Do you track branded queries or only category-level queries?
Both. Category queries ("best [solution] for [use case]") measure your competitive visibility against alternatives. Branded queries ("how does [your brand] work?" or "[your brand] vs [competitor]") measure depth of brand understanding within the LLMs. Branded query performance is particularly important because it affects how accurately and favourably AI engines describe your product when buyers specifically ask about you.
What happens if an AI platform changes how it surfaces citations?
It happens, and we account for it. Each major LLM updates its retrieval and synthesis behaviour periodically. When we detect a significant shift in citation patterns across a platform, we flag it in your monthly report with context on what changed and how it affects your numbers. We adjust our content and authority strategies accordingly. The query set itself remains consistent so that platform-level changes are identifiable rather than confused with performance changes.
Can AI visibility metrics be gamed, and how do we ensure the data is reliable?
Short answer: no more than traditional SEO can be gamed sustainably.
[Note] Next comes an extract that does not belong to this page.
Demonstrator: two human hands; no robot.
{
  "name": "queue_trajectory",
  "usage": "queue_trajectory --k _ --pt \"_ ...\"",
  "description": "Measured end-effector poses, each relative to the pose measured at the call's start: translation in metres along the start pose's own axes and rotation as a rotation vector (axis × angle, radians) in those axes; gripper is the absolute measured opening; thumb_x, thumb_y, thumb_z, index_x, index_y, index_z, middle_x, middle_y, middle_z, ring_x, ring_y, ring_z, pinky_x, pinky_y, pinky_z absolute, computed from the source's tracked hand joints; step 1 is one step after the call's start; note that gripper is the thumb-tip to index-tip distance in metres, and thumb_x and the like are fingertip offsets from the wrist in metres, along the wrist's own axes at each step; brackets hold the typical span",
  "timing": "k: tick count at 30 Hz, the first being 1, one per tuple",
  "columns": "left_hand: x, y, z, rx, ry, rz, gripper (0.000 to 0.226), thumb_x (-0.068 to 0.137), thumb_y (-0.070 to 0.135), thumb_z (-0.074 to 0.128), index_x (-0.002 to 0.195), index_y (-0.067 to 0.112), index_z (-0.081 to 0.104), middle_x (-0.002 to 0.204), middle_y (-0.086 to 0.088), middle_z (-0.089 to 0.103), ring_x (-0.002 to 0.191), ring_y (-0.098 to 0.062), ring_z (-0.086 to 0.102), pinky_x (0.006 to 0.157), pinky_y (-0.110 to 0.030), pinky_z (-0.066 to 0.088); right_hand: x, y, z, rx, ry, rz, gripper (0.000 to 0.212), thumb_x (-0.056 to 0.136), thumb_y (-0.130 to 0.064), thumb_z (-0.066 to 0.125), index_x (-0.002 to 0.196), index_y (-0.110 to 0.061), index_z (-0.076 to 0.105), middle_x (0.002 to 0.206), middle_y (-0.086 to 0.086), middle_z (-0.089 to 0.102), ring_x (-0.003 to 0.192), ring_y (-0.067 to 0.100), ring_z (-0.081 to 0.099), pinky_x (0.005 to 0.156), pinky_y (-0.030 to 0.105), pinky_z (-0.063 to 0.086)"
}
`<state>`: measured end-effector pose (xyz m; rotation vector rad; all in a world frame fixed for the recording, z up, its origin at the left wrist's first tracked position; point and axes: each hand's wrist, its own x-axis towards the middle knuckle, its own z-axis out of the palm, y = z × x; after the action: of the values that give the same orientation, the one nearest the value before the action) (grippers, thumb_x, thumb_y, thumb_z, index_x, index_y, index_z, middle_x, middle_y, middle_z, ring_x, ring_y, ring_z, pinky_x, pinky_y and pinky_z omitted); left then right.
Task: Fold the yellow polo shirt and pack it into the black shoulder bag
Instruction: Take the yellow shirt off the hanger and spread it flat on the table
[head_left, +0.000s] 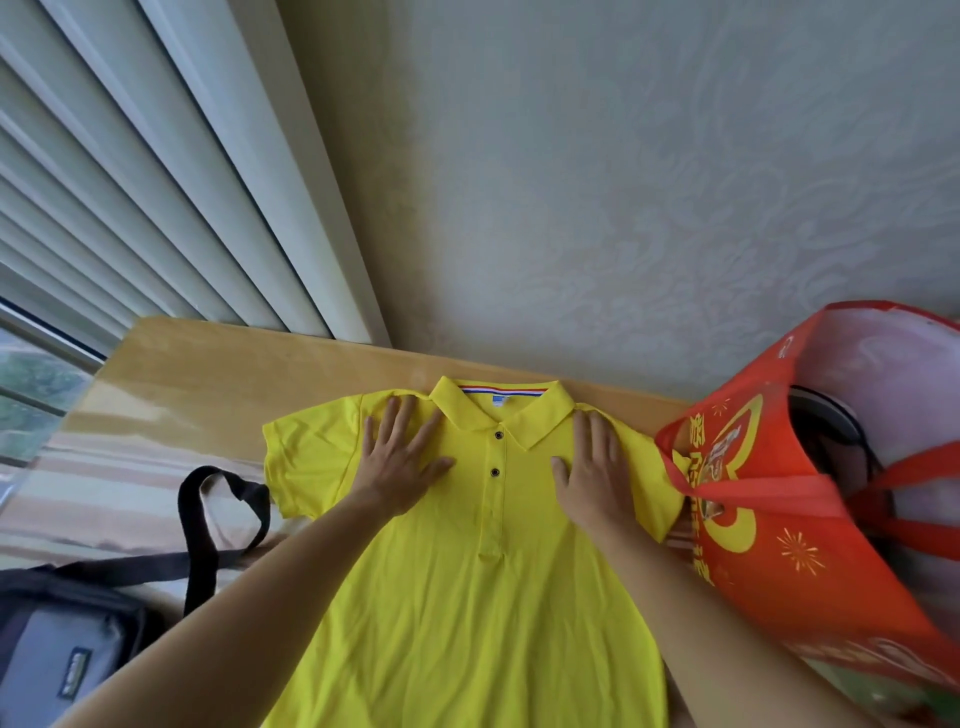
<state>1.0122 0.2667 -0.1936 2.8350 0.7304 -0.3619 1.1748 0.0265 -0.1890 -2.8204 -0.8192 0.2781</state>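
Two hands: both lay flat with fingers spread, holding nothing.
Left hand (400, 457): pressed on the shirt's chest, just left of the button placket, fingertips near the shoulder seam.
Right hand (592, 462): pressed on the opposite side of the chest, fingertips beside the collar.
Yellow polo shirt (467, 597): lay face up and unfolded on the wooden table (208, 379), collar toward the wall, sleeves spread.
Black shoulder bag (57, 639): sat at the table's near left corner, apart from the shirt, its strap (208, 519) looped toward the left sleeve.
Red tote bag (769, 519): stood at the right, overlapping the right sleeve.
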Motion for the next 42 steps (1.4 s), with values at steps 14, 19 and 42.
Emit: queue_trajectory --k 14,19,42 --pt "-0.119 0.031 0.034 0.017 0.131 -0.014 0.068 0.094 0.062 0.022 0.155 0.041 0.0 0.165 -0.004 -0.011 0.152 -0.025 -0.011 0.119 -0.058 0.007 -0.093 -0.015 -0.002 -0.021 0.004 0.02 0.066 0.091 -0.042 0.061 0.15 -0.022 0.039 0.162 0.019 0.02 0.146 0.041 0.025 0.111 0.054 0.032" --pt "-0.21 0.027 0.039 0.011 0.084 0.032 0.069 0.093 0.053 0.032 0.155 0.042 0.002 0.165 -0.005 -0.006 0.152 -0.026 -0.004 0.118 -0.054 0.012 -0.179 -0.026 -0.003 -0.053 0.029 -0.035 0.051 0.079 -0.034 0.073 0.123 -0.013 0.059 0.141 0.021 0.046 0.124 0.04 0.049 0.093 0.049 0.048" --pt "-0.417 -0.02 0.066 -0.259 -0.144 -0.706 0.063 0.09 0.014 0.048 0.147 0.002 0.024 0.124 -0.019 0.06 0.112 -0.038 0.06 0.089 -0.043 0.048 -0.418 0.035 -0.002 0.108 -0.303 0.636 0.027 0.094 -0.018 0.057 0.116 -0.002 0.055 0.114 0.019 0.065 0.1 0.036 0.066 0.071 0.037 0.054"
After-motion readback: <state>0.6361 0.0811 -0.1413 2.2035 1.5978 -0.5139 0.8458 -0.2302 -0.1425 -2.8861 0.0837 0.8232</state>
LLMs assess authority based on the breadth and quality of third-party citations, content depth, and entity consistency across the web. Superficial tactics do not move these signals. Our approach is systematic and durable: structured content that genuinely answers buyer questions, earned mentions in credible publications, and schema markup that helps AI systems understand what your brand does and for whom. The data we report is based on consistent, reproducible query testing, not one-off spot checks, which means the numbers reflect real, sustained performance.